Мама села на кровать, подправив длинную атласную юбку. Она всегда гладила вещи и сохраняла идеальное состояние на целый день. От нее приятно пахло. Овсяным печеньем. Это был очень знакомый запах. Нелли полегчало. Наконец в пустой голове вырисовывались картинки реальности. Нелли играла в «Угадайку». Выбирала пазлы прошлого, вспоминала знакомые запахи и лица.
Нелли взяла маленькую ручку мамы и несмело сжала. Прикосновение дало импульс к уверенности в своих воспоминаниях. Да, это была точно ЕЕ мама. Но чего-то все равно не хватало.
– О, доченька. Как я переживала, – Нурия сжала руку Нелли в ответ.
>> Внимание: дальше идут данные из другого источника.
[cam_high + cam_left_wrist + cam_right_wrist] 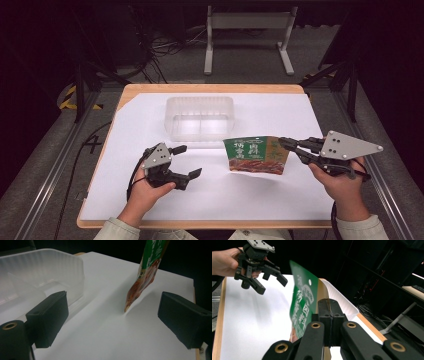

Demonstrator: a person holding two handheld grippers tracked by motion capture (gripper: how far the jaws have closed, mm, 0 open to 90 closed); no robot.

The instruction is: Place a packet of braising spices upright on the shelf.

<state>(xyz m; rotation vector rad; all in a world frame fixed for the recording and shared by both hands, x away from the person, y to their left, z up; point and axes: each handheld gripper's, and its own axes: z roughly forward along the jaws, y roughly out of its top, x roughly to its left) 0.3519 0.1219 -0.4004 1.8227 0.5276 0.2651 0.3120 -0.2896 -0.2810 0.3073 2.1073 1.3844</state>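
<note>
The job looked only partly done. The green food pouch was already picked up: the right gripper had its fingers pressed tight on the pouch's right edge and held it up over the worktop. In the left gripper view the pouch's bottom corner seemed to just touch the white sheet, or hang very close to it. I cannot say which. The clear plastic tub sat with nothing in it. From the pouch, the tub was at about eleven o'clock, near but not touching. My guess is that the pouch was meant to go into the tub, so that step was left to do.

The right hand sat at the four o'clock side of the worktop. Its gripper pointed toward nine o'clock and lay almost level, with the grey plate on top. The pouch stuck out from its tip and hung on its edge.

The left hand sat at about seven o'clock. The left gripper pointed toward three o'clock, right at the pouch. Its fingers were spread wide and held nothing. There was a clear gap between them and the pouch.
</note>
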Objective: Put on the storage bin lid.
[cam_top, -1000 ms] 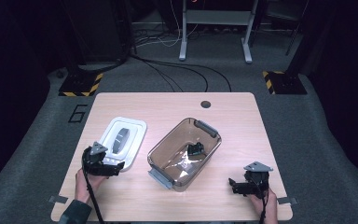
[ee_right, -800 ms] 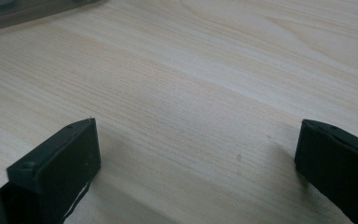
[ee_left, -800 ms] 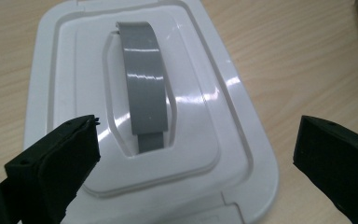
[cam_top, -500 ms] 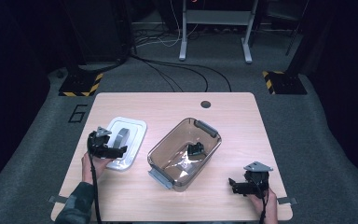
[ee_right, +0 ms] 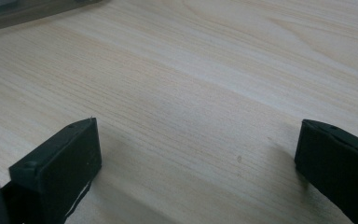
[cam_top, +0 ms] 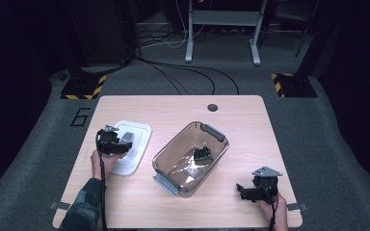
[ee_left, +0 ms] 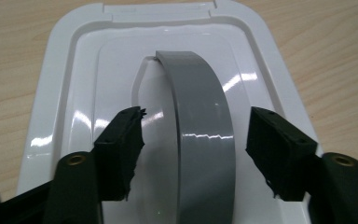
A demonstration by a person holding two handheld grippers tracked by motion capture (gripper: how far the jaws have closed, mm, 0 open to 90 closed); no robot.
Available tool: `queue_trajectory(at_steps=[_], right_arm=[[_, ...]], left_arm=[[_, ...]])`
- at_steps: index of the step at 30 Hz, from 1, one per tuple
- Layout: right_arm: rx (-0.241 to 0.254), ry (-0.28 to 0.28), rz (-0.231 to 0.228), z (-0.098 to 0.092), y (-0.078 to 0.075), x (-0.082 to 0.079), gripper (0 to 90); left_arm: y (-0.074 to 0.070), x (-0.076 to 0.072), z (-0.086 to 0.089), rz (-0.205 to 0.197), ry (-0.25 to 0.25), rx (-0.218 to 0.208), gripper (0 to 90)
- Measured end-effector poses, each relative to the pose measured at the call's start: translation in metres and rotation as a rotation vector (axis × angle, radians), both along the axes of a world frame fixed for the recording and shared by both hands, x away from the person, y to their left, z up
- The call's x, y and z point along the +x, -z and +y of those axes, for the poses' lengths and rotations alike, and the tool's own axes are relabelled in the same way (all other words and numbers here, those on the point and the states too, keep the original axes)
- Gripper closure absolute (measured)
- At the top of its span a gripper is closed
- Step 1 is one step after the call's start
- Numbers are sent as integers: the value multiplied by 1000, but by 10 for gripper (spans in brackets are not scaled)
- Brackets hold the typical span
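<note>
left gripper [cam_top: 120, 140] slid over the white lid [cam_top: 139, 144] on the table [cam_top: 173, 108] | jaws were closing around its grey handle [ee_left: 205, 135], not touching | lid looked light, stiff, slick; grab the handle | right gripper [cam_top: 250, 190] open, idle

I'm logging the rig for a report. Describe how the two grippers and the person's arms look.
Both grippers are black. Left gripper: two blocky jaws with brass-coloured screws, black cable trailing along the forearm. Right gripper: wide-set black jaws, grey three-cornered plate on top, black cable. The left arm wears a dark patterned sleeve.
</note>
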State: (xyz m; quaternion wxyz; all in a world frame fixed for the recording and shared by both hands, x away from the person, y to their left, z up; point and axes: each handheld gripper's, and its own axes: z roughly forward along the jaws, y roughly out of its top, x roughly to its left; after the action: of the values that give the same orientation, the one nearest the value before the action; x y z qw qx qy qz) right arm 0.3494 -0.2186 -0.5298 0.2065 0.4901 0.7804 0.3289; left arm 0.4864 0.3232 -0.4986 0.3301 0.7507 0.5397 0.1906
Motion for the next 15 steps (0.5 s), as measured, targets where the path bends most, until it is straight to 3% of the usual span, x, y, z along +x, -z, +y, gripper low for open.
queue_trajectory(at_steps=[10, 15], right_arm=[[-1, 0, 0, 0, 0, 0, 0], [0, 0, 0, 0, 0, 0, 0]], left_arm=[[-1, -1, -6, -65, -15, 46, 653], [-3, -2, -6, -80, 9, 48, 671]])
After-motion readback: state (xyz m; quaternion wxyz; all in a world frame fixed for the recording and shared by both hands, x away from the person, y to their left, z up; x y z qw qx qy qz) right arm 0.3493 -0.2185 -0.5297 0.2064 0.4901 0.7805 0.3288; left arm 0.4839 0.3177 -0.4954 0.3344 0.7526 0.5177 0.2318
Ее глаза слегка увлажнились, прозрачный бисер собрался в мелких морщинках уголков, но не расцветал влажностью на коже.
Пару минут мама с дочкой тепло держали руки в нежном прикосновении. Нурия гладила девушку и повторяла, как переживала еще сотню раз. И еще сотню. Еще сотню до тех пор, пока дверь в палату не открылась снова. Как свист, как ветер и зимний мороз появился человек в халате с планшетом в руках. Нелли стало прохладно, несмотря на весеннюю погоду снаружи. Девушка крепче сжала руку матери, а Нурия похлопала легкими движениями пальцы ребенка.
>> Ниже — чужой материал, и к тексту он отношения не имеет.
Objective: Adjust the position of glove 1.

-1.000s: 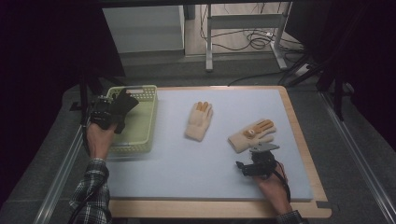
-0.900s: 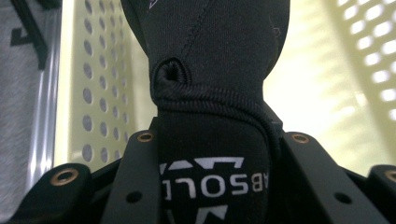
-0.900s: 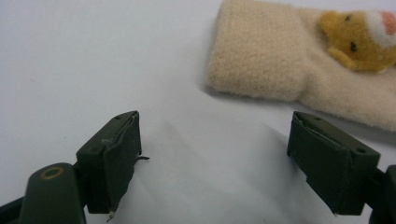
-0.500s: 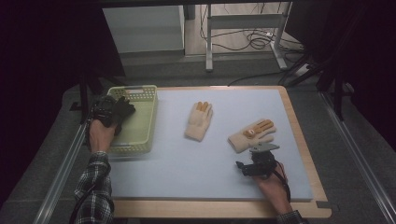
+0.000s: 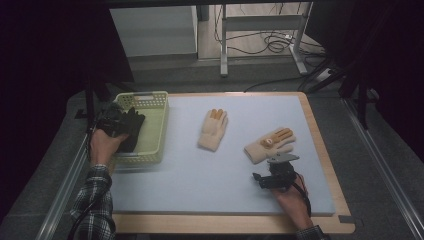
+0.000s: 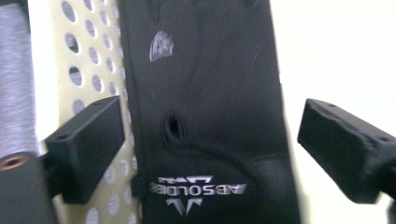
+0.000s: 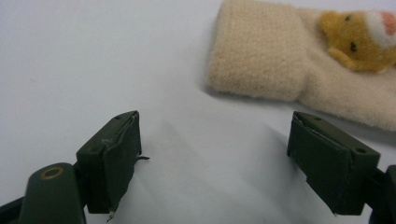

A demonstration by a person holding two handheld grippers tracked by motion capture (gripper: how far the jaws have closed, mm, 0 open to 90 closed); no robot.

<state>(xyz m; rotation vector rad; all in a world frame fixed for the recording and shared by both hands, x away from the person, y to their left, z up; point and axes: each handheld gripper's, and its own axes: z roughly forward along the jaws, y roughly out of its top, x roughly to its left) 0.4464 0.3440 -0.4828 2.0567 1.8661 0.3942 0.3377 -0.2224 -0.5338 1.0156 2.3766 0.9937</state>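
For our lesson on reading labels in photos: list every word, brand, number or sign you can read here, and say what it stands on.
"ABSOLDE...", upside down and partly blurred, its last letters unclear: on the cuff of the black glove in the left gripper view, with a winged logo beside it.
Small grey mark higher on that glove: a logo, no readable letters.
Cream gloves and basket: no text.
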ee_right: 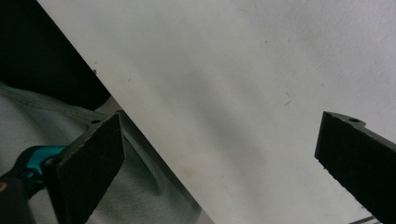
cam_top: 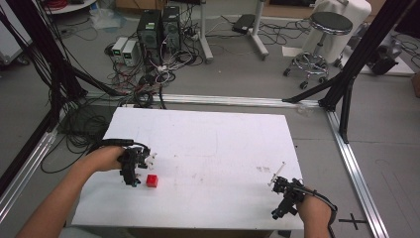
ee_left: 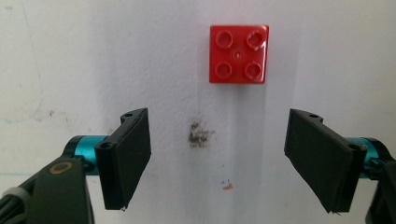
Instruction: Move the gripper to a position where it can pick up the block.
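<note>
The red brick looks like glossy moulded plastic, its studs catching the light (one stud is scuffed pale). The white table top is matt and faintly grainy, with a brownish smudge near its left edge. The left gripper has dull black pads with a fine rough texture on shiny teal metal-looking stems; the right gripper has pads equally matt.
</note>
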Available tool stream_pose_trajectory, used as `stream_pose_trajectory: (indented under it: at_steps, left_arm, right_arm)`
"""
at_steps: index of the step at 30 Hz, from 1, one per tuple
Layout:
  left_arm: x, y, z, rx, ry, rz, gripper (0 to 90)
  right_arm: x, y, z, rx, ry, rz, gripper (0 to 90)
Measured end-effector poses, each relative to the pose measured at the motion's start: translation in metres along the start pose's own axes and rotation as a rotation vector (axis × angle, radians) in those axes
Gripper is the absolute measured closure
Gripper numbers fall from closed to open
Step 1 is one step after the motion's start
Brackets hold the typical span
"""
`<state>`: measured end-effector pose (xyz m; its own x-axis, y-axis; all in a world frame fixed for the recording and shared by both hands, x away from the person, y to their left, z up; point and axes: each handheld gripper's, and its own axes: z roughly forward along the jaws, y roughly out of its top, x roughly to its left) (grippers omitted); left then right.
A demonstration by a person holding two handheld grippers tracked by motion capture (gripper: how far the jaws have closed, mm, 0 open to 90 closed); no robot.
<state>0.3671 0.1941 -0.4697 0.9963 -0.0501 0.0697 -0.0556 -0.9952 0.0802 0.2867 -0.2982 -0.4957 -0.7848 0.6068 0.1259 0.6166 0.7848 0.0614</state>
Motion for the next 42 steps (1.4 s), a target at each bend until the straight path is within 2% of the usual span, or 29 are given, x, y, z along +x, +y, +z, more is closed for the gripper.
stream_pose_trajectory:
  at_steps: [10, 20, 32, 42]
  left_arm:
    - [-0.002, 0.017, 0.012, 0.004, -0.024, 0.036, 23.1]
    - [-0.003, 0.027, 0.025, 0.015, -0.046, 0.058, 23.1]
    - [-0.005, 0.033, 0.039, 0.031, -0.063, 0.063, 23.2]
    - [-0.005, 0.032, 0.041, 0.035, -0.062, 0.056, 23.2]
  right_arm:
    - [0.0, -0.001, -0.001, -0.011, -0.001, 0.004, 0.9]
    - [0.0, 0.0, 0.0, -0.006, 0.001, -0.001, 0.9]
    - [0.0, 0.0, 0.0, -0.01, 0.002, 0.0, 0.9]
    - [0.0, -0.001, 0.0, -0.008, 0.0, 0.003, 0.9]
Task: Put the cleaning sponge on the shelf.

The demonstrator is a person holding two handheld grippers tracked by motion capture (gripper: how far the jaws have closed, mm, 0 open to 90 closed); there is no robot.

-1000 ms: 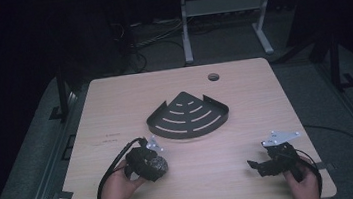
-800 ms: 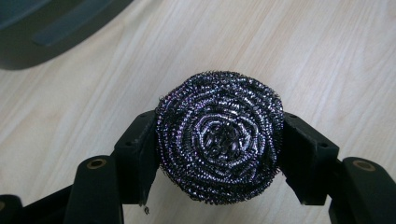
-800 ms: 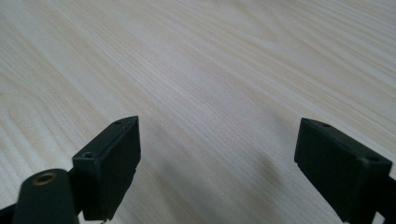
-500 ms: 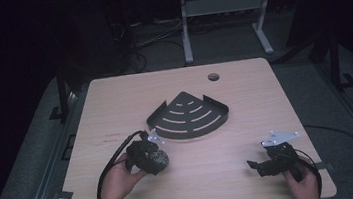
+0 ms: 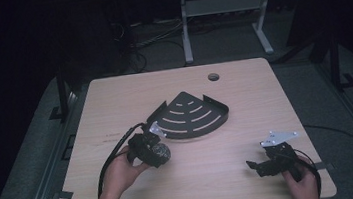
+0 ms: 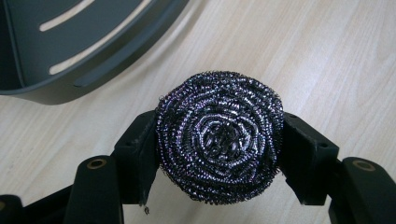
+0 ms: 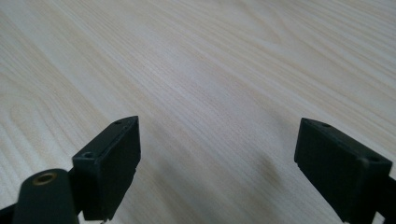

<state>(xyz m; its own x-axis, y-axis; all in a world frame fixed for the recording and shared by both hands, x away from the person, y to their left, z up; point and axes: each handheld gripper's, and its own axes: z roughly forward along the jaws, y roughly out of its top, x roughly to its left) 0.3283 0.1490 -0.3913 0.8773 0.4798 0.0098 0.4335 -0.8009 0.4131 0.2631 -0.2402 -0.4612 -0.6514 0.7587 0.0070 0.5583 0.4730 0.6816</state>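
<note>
Left fingers [image 6: 219,154] are pinching the scourer [image 6: 219,140], carrying it just at 7 o'clock of the rack [image 5: 189,115]; next, easing it over the rim. Right fingers [image 7: 233,168] are resting spread.

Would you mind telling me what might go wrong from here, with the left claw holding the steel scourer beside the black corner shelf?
The left claw squeezes the springy steel scourer only at its sides, so it might twist or slip out over the table. The corner shelf lies loose and close by; catching its raised rim could push it along. The right claw hangs open and empty, so nothing steadies the shelf.
</note>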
– Ух ты, наша экстремалка проснулась! – чуть не кричал врач. – Бессонова старшая теперь на посту! А меня зовут Антон Павлович, но не Чехов, к сожалению, – мужчина звонко рассмеялся.
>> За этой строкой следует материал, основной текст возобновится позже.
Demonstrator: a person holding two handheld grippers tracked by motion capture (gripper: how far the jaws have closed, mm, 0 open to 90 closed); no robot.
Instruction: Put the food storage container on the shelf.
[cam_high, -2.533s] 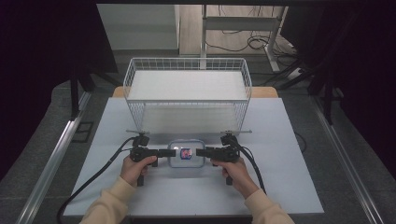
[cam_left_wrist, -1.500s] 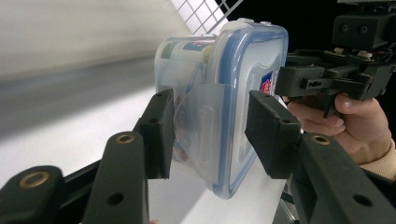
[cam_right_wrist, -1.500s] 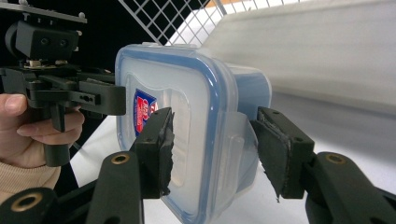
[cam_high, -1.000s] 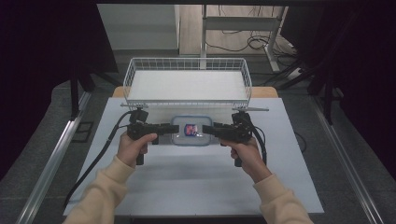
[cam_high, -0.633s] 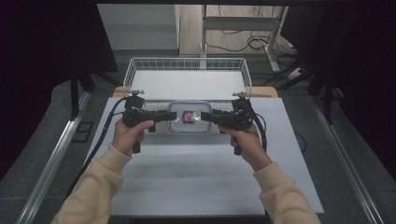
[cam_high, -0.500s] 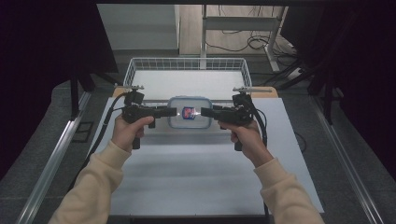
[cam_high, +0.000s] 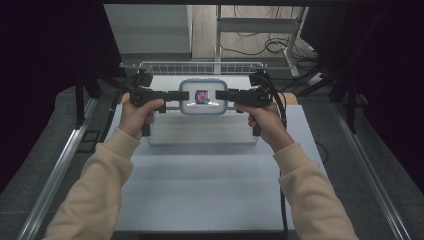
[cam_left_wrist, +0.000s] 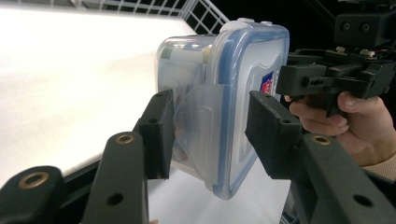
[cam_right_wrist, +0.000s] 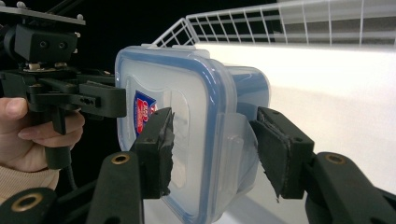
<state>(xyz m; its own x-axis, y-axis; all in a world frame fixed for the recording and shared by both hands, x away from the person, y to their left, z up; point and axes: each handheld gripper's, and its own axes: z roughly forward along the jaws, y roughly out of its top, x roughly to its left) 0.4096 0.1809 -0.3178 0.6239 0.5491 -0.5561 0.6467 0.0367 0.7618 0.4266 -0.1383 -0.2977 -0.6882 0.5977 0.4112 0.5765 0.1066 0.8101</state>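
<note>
In the high view, the person holds a plastic box (cam_high: 202, 96) with a blue-edged lid up in the air, between the left gripper (cam_high: 176, 96) and the right gripper (cam_high: 223, 95). The box is above the wire basket (cam_high: 200, 67), which stands at the far end of the table (cam_high: 200, 185). I judge that lifting and carrying are mostly done, and that what is left is to lower the box into the basket and let it go.

In the left gripper view, the two jaws stand on both sides of the side flap of the lid (cam_left_wrist: 201, 126). One jaw touches the body of the box; the other is very close to the lid, but I cannot tell if it presses on it. Since the box hangs in the air, I believe this gripper is clamped on it. The white floor of the basket is behind the box.

In the right gripper view, the jaws hold the opposite end in the same way, one on the lid side, near the red and blue sticker (cam_right_wrist: 145, 112), and one on the body side. This gripper also seems closed on the box. The basket wires are visible behind it.
</note>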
– Добрый день, да, моя доченька пока совсем без сил. Ей даже трудно говорить.
– Ничего страшного, жить будет! Всех нас на тысячу лет переживет да еще и в космос полетит! – Светился Антон Павлович. – Вы, дорогушка, – кивнул он Нурие, – не переживайте. Не хочет говорить девчушка, значит, пока не надо. Значит, не нужно ей это и все. Вот хоть убей, не заговорит. Все-таки упала с нехилой высоты, не хочет вспоминать об этом. – Его бодрый взгляд метнулся в сторону Нелли.
«Упала с высоты? Где? Неужели в Лесу? Я могла умереть?»
– Неллечка, все хорошо, – не унималась мама.
Ее овсяной аромат уже проник в ткань простыни, Нелли будет вдыхать запах после ее ухода. Но почему глаза мамы больше не блестели? Успокаивая Нелли, она словно, успокаивала себя…
«Все хорошо» Нурия говорила им обеим и не верила в это самое «хорошо». Нелли не покидало чувство отрешенности от мира, ведь в какой-то момент ее отделили от реальности, пока она спала. И казалось, забыли вернуть полностью. Иначе, почему она не хотела говорить? Черный планшет врача Нелли хотела разукрасить в белый. Ей не нравились цвета. Все было не на своих местах.
– Интересно, что я записываю, экстремалка?
«Нет, Дед-Мороз».
– Молчание – знак согласия. Слушай внимательно, юная экстремалка Бессонова. Постарайся в ближайшее время не делать свои выкрутасы, лады? – он очень смешно нахмурил брови, их кончики взметнули вверх, как крылья птицы. – Никакого волнения, покой. Лучше перейти на домашнее обучение на первое время. Это не совет. Это мое лечение. Препараты я уже выписал, так уж, для поддержания иммунитета.